Data Analytics widely makes use of color-coding technique, and this had been an essential factor in the analysis process helping to interpret the data better and in making proper decisions. Conformiq Creator also makes use of this technique in its own way which helps the testers as well as the clients to interpret the application model better, to have verification of each step of test case generated and provides insights about optimization process.

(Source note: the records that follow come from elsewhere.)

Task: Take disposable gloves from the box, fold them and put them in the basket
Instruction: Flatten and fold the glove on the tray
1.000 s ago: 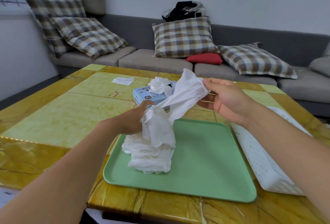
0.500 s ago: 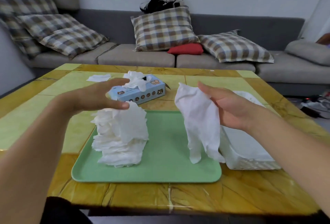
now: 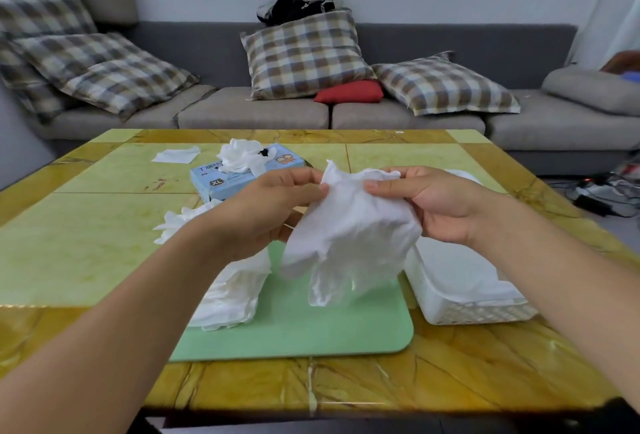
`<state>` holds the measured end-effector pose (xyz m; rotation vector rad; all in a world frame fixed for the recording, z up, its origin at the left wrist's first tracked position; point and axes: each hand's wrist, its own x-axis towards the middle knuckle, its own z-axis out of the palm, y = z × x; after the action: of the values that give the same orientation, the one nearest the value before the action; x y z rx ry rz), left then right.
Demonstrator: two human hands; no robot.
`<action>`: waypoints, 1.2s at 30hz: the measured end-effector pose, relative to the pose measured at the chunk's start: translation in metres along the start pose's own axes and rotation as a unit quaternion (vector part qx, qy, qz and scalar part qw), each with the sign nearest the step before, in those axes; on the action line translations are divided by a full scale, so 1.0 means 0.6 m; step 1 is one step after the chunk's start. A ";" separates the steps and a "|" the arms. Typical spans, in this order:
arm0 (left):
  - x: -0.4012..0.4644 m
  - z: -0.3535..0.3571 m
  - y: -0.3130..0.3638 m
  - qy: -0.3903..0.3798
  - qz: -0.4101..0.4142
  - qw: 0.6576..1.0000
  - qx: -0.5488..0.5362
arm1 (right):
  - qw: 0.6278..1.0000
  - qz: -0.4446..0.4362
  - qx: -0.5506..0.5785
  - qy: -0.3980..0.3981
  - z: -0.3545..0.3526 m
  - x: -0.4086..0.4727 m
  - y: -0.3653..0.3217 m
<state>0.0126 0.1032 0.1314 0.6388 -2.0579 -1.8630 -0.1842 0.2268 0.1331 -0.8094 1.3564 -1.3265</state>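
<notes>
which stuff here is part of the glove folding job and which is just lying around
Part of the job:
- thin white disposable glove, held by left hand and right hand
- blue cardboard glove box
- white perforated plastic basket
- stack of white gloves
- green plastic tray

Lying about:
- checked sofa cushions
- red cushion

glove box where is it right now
In the head view the blue glove box sits on the table left of centre, just beyond the green tray and behind the left hand.
</notes>
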 end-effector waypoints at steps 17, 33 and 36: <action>0.025 -0.035 0.034 0.200 0.312 0.910 0.184 | 0.883 -0.418 -0.168 0.131 0.039 0.017 -0.036; 0.008 -0.018 -0.119 -0.231 -0.005 0.810 0.538 | 0.684 -0.060 -0.697 -0.206 0.055 0.000 0.118; 0.004 -0.021 -0.107 -0.260 -0.043 0.819 0.511 | 0.713 -0.002 -0.657 -0.245 0.057 -0.009 0.107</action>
<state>0.0248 0.0872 0.0693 0.4308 -3.4334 -0.8317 -0.1381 0.2331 0.0769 -1.9111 1.7110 0.1582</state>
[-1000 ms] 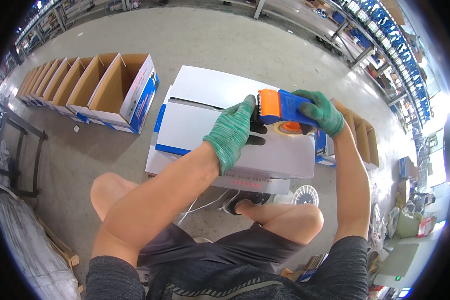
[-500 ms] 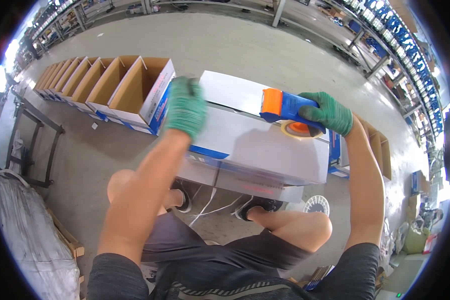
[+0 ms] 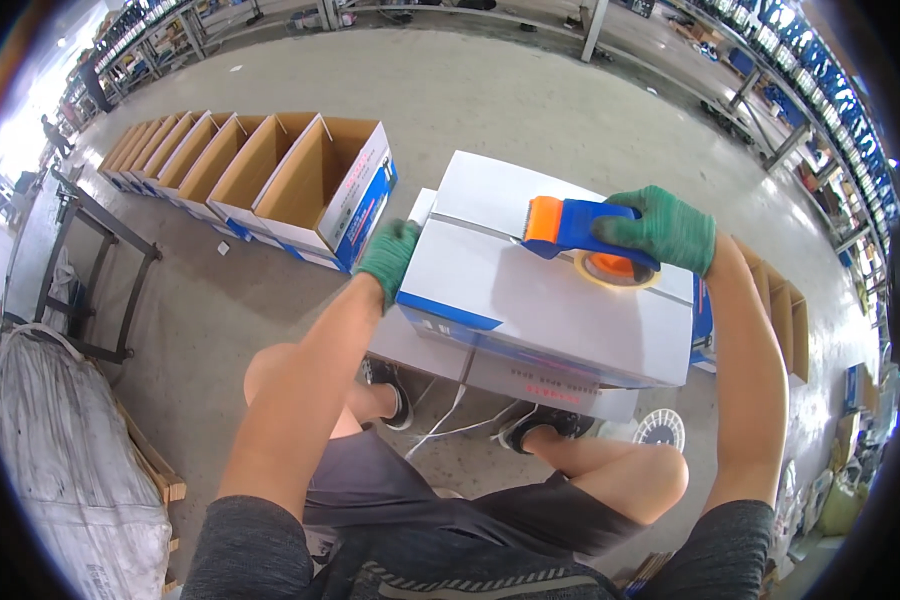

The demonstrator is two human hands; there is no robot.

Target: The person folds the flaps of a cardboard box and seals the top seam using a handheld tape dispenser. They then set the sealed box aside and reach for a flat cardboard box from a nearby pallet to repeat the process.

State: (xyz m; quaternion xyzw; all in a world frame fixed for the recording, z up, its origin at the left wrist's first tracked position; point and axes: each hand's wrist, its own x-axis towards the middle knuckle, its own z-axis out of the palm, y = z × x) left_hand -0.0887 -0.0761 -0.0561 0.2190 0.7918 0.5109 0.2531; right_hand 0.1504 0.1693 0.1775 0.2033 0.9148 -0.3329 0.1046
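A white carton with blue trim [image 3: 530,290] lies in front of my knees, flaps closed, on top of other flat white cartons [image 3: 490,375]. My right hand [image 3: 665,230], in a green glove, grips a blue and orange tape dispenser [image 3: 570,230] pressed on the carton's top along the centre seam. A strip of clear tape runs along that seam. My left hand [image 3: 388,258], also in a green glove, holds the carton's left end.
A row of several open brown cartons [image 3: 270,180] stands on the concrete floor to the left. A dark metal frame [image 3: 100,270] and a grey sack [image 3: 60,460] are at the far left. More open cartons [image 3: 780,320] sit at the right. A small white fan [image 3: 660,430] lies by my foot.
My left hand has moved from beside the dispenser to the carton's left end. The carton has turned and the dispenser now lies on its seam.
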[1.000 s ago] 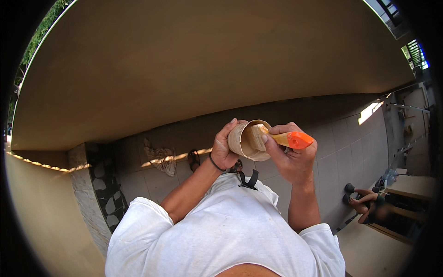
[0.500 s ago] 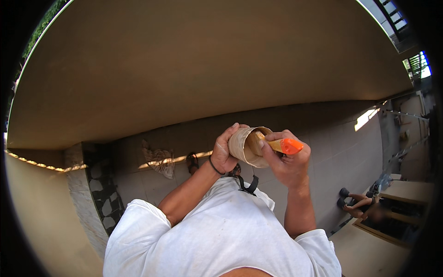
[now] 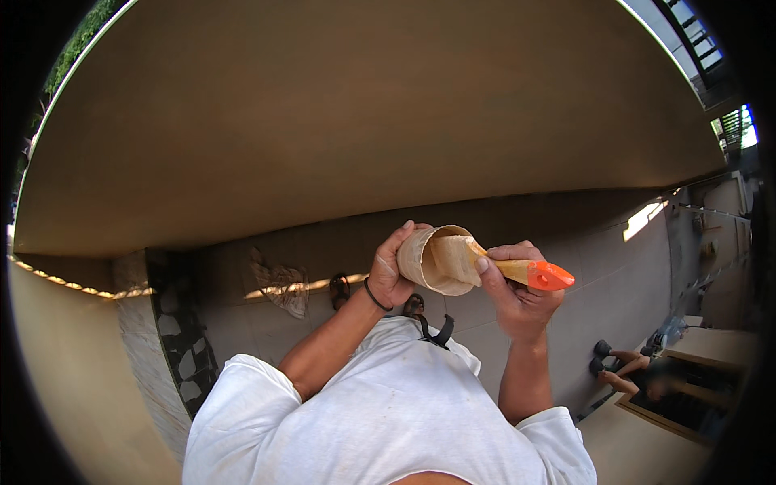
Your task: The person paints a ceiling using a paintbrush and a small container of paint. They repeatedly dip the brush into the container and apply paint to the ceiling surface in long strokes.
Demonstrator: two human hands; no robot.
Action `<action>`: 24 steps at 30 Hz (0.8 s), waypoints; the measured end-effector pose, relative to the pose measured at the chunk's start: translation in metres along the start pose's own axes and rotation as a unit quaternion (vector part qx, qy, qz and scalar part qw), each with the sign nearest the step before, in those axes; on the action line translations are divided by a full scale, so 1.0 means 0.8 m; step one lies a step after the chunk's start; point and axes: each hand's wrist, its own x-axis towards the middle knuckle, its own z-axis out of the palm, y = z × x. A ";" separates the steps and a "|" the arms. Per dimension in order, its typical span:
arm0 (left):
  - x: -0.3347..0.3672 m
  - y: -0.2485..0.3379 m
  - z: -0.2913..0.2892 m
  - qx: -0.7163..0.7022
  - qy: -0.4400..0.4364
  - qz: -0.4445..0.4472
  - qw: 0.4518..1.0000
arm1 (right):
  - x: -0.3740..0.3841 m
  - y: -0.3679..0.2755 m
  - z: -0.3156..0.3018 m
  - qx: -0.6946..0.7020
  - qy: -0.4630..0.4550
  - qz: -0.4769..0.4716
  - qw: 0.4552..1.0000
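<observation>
At the centre of the frame, the right hand, pinched round the orange-tipped brush, has drawn it partway out, its bristles now at the mouth of the beige cup gripped by the left hand, suggesting the dip is ending.
</observation>
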 end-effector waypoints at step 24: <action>0.007 -0.028 0.003 -0.020 -0.011 -0.048 0.999 | -0.039 0.040 -0.077 0.295 0.154 0.216 0.918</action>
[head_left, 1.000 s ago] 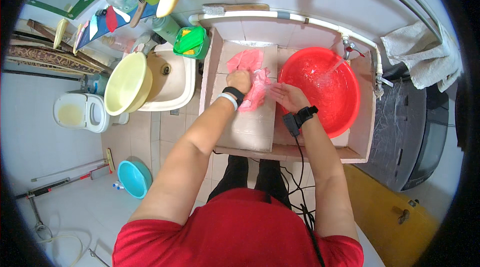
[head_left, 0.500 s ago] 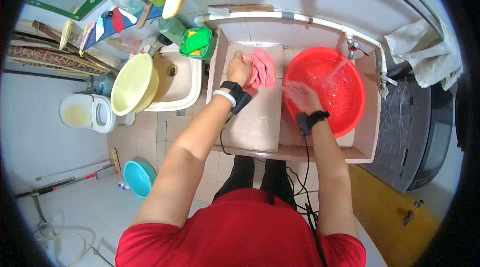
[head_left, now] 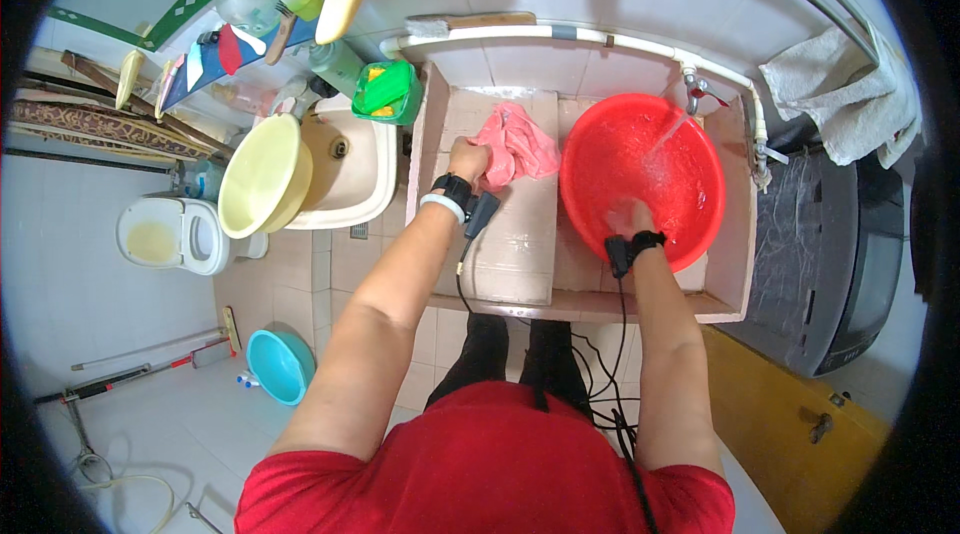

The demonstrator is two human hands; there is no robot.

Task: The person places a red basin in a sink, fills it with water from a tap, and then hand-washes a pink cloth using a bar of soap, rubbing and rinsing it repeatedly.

Thus, the ‘Test Review’ perspective within Creator makes use of analytics concepts to undergo analysis on model, the test steps, the requirements, the test targets coverage and help tester to map client requirements and proceed accordingly, where they can either opt for re-modelling and regeneration of test cases or directly progress for test script generation in the format demanded by the users. In fact, the use of Model Based Testing immensely helps with an intuitive and user-friendly representation of application. The basic process of creating models of application with GUI elements itself provides a good representation of application data and this representation forms a significant aspect in Test review perspective making analysis process easier and simpler to both the testers and the users.

 

Conclusion

The field of Data Analytics has been fast growing. The way in which we make use of Data Analytics differ in each field of global market. The traditional way of using the data analysis that involves cleaning of data, organizing the data, formatting the data for business representations cannot be extended to all the working domains in the same way, although the concept of data cleaning, organizing, or formatting can be used in various ways and these concepts form the key elements of data analysis. The current market is trying to bring out the best results from this data analysis process, but still, how best this process can be incorporated and have a very simplified process is yet a futuristic scope. Data analytics and software testing complement each other for better development and upgradation in their respective fields. The data analysis helps the Tester in making faster decisions in the testing process for optimization and reduces both human effort and time. In a nutshell, wherever the analysis is required, and the necessity exists, in fact, even during the times where there is a need to make the entire analysis process itself better so that we progress in a better way, have a better testing environment, data analytics comes into play.